* _WORK ITEM_
Determine how many lines in the material below contain the string "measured", then state only that count.

RECORDS TO PROCESS START

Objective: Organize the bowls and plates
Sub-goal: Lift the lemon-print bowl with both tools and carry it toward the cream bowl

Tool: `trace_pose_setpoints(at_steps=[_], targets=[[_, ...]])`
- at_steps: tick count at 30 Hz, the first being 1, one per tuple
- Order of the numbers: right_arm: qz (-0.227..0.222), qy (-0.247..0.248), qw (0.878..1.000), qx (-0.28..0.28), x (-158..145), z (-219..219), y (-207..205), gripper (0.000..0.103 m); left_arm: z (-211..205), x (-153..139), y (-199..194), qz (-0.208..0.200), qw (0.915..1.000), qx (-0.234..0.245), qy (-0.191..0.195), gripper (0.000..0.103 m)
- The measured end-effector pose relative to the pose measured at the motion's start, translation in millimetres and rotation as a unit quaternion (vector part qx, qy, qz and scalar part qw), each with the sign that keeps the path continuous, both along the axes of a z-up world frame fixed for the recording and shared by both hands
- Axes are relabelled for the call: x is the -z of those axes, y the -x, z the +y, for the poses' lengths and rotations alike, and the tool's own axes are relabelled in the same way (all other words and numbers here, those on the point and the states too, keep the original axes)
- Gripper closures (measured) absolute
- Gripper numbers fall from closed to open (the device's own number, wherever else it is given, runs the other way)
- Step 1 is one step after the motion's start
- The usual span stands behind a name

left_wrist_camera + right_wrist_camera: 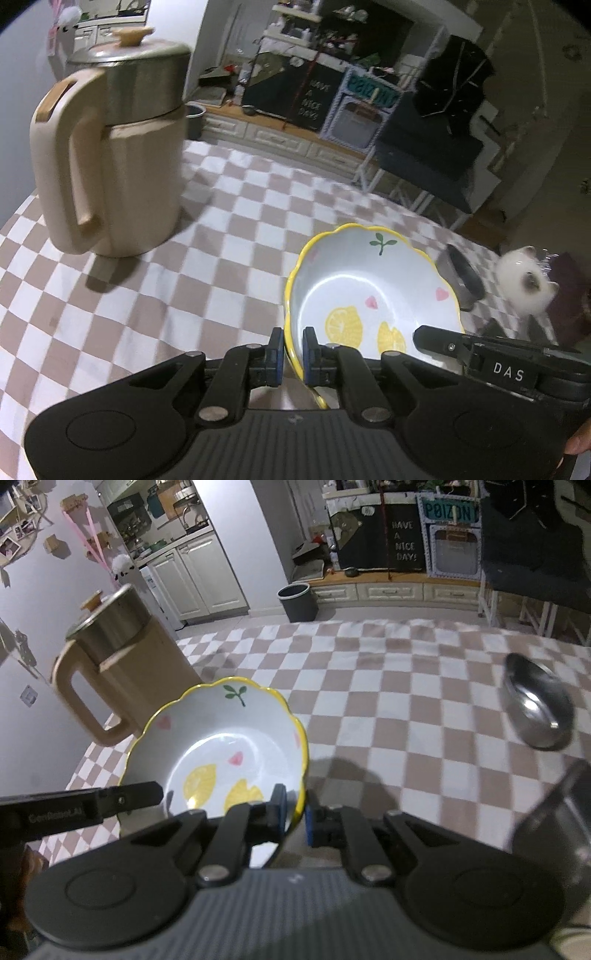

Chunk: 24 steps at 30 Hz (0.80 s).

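Nearest in the left wrist view, the left claw (293,356) is clamped on the lemon bowl (369,295): its two blue-padded fingers pinch the yellow scalloped rim at the bowl's left side, one pad inside the wall and one outside. In the right wrist view the right claw (295,814) grips the same lemon bowl (218,746) on the opposite rim, again with one pad on each side of the wall. The bowl is white inside, with lemon slices, pink hearts and a green sprig, and appears tilted, held above the checkered counter (221,258) between the two claws.

Right of the bowl, farther along the counter (388,701), a shiny metal bowl (537,707) stands apart from it; in the left view its dark edge (463,277) shows just past the lemon bowl's rim. Left of the bowl and farther back stands a beige pitcher (110,155) with a steel lid and wooden knob, seen also in the right view (118,657). Beyond the counter, behind the bowl, a grey bin (298,602) sits on the floor.
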State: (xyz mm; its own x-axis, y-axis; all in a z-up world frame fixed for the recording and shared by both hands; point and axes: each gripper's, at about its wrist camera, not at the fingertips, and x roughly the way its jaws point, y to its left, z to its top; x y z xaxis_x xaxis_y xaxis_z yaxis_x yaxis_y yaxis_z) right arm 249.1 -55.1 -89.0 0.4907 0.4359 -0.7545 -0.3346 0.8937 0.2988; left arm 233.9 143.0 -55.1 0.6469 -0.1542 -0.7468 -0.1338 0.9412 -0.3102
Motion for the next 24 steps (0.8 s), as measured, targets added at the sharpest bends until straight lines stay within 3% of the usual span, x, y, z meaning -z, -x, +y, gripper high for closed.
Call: trace_pose_setpoints(at_steps=[15, 24], targets=[[-0.025, 0.009, 0.999, 0.045, -35, -88, 71, 0.091, -84, -30, 41, -0.033, 0.9977, 0.059, 0.010, 0.093], [-0.032, 0.002, 0.995, 0.091, -38, -143, 106, 0.091, -137, -39, 52, -0.045, 0.9932, 0.107, 0.008, 0.093]])
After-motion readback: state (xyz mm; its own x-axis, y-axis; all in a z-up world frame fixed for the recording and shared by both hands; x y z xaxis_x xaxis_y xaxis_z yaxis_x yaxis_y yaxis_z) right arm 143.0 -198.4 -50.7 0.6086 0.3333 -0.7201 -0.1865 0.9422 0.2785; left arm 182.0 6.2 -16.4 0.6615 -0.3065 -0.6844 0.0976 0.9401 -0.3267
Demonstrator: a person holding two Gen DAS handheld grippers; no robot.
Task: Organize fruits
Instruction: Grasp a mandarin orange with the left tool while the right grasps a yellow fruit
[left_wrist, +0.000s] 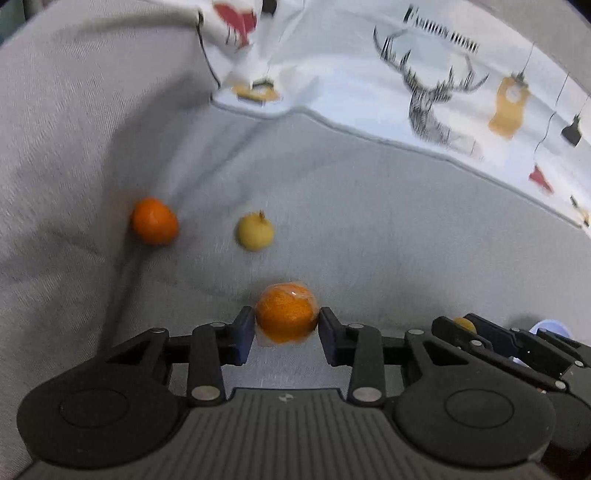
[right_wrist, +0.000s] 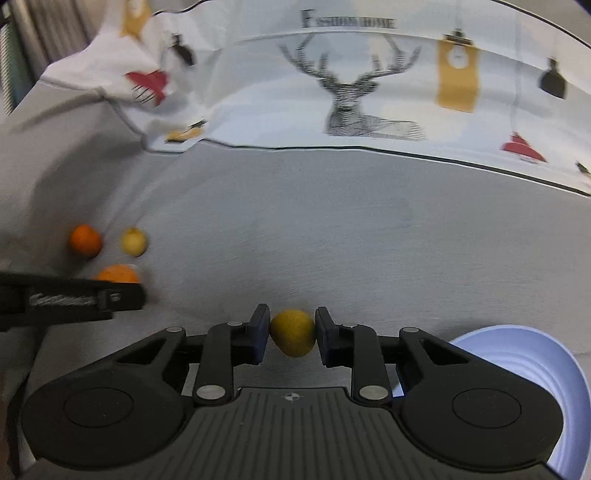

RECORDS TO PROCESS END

* _WRITTEN ANSWER_
3